A ministra do Planejamento e Orçamento, Simone Tebet, destacou que o acordo poderá ampliar o acesso de produtos brasileiros a mercados consumidores, estimular investimentos e contribuir para a redução da inflação, ao aumentar a concorrência e a oferta de bens.
SETORES CONTEMPLADOS PELO ACORDO UE-MERCOSUL
O tratado prevê a eliminação imediata de tarifas para diversos produtos industriais, incluindo máquinas, equipamentos de transporte, motores, geradores de energia elétrica, autopeças e aeronaves, considerados estratégicos para a competitividade brasileira.
Também estão previstas reduções graduais, até a eliminação total, de tarifas sobre commodities sujeitas a cotas, além de oportunidades para setores como couro e peles, pedras de cantaria, facas, lâminas e produtos químicos.
Segundo a Agência Brasileira de Promoção de Exportação e Investimentos (ApexBrasil), o acordo cria um mercado com Produto Interno Bruto estimado em cerca de US$ 22 trilhões e população superior a 700 milhões de pessoas, com potencial de ampliar as exportações brasileiras para a União Europeia em aproximadamente US$ 7 bilhões.
EMPRESARIADO BRASILEIRO COMEMORA, MAS DEFENDE CAUTELA
Entidades empresariais brasileiras avaliaram positivamente o avanço do acordo UE-Mercosul, destacando oportunidades para a indústria e o comércio exterior. A Confederação Nacional da Indústria (CNI) apontou o tratado como um passo decisivo para a inserção internacional do Brasil e para o fortalecimento da produção nacional.
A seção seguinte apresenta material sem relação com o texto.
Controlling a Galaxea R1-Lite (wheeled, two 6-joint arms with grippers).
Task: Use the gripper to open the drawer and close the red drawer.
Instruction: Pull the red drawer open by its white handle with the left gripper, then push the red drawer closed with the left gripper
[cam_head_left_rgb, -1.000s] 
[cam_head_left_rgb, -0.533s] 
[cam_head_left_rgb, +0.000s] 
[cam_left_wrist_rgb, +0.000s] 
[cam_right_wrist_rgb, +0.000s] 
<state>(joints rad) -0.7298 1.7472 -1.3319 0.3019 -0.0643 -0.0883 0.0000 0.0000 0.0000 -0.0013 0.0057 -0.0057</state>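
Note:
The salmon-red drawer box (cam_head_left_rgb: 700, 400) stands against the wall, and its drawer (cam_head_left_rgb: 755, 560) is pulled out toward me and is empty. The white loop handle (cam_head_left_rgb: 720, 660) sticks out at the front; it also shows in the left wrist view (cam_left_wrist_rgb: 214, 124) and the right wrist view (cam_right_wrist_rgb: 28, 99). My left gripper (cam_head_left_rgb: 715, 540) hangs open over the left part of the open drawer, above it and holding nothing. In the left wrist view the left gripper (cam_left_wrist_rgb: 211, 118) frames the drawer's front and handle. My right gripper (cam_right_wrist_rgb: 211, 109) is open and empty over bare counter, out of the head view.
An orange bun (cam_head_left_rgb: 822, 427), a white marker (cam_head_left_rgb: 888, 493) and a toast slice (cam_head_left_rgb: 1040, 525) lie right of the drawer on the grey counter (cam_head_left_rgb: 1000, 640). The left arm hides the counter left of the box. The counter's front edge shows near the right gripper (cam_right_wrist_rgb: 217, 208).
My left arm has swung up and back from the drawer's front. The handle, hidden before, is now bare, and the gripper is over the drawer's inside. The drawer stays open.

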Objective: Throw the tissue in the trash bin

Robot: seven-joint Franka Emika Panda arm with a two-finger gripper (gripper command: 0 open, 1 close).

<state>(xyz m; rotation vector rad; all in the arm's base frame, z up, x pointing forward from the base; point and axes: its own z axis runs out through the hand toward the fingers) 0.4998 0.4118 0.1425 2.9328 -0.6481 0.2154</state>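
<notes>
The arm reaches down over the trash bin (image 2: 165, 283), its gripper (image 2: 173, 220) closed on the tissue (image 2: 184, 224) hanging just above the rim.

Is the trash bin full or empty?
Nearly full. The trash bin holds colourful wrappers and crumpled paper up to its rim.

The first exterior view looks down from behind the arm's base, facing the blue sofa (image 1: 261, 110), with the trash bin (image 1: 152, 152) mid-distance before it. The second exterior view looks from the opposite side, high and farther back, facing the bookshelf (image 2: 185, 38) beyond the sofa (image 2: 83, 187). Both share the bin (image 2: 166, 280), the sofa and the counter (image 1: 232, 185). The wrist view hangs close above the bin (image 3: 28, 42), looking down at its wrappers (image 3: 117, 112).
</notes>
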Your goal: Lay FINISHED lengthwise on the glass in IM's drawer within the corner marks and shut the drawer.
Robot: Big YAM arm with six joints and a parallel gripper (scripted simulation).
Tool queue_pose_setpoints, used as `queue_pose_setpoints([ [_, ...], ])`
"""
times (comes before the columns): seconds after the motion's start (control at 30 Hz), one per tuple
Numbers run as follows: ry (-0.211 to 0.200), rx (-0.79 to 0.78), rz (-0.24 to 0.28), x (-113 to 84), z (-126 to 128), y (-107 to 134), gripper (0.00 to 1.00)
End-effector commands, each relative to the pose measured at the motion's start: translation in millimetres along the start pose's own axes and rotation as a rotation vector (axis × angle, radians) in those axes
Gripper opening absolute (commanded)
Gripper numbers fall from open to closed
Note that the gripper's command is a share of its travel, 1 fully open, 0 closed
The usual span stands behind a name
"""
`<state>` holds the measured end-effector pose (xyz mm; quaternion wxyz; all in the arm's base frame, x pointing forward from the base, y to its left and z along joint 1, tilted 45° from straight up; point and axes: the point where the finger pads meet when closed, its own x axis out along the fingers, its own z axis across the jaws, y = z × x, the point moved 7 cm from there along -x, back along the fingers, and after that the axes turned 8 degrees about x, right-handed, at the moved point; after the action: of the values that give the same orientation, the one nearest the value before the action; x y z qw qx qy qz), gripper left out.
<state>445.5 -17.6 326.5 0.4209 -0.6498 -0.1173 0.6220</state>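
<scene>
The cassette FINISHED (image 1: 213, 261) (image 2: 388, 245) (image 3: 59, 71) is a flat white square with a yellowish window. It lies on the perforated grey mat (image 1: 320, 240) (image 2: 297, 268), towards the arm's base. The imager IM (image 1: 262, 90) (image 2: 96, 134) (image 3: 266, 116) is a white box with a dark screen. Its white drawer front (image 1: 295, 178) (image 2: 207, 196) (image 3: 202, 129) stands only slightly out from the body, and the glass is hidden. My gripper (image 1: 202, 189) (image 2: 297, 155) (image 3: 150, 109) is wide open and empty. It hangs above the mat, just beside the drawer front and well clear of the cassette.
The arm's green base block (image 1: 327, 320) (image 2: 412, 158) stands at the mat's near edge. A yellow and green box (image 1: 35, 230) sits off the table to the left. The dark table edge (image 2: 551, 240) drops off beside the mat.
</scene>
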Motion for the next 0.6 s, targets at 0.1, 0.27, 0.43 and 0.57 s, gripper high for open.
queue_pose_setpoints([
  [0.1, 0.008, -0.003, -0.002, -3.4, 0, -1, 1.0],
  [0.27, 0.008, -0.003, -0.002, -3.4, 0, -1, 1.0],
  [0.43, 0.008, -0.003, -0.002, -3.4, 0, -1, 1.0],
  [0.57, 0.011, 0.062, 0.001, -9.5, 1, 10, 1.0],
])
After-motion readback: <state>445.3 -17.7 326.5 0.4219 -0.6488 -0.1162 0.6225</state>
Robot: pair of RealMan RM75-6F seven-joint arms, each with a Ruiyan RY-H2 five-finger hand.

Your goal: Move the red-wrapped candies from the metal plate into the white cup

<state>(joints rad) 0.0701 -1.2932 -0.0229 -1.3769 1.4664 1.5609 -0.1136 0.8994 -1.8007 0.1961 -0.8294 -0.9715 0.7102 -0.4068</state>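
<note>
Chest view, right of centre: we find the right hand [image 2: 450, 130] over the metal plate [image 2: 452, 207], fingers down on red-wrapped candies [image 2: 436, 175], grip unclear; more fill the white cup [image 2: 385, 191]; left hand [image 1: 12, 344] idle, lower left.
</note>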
A Associação Brasileira da Indústria Química (Abiquim) ressaltou o potencial do acordo para atrair investimentos, estimular a inovação e fortalecer cadeias produtivas ligadas à bioeconomia e à energia limpa. Já a Associação Brasileira da Indústria Elétrica e Eletrônica (Abinee) projeta aumento entre 25% e 30% das exportações do setor para a União Europeia no médio prazo.
Federações industriais estaduais, como Fiesp, Firjan e Fiemg, também reconheceram os benefícios do acordo, embora ressaltem a necessidade de atenção aos impactos sobre setores mais sensíveis à concorrência externa e às exigências regulatórias e sanitárias.
DIMENSÃO GEOPOLÍTICA DO ACORDO UE-MERCOSUL
Além dos efeitos econômicos, o acordo UE-Mercosul é avaliado como um sinal de fortalecimento do multilateralismo em um contexto global marcado por protecionismo, conflitos comerciais e reorganização das cadeias globais de produção.
Considerado o maior acordo já negociado pelo Mercosul e um dos mais amplos firmados pela União Europeia com parceiros externos, o tratado une dois grandes blocos econômicos e amplia a interdependência comercial entre América do Sul e Europa.
A entrada em vigor do acordo, no entanto, ainda dependerá da conclusão das etapas institucionais e da capacidade dos países envolvidos de administrar seus impactos econômicos, sociais e produtivos no médio e longo prazo.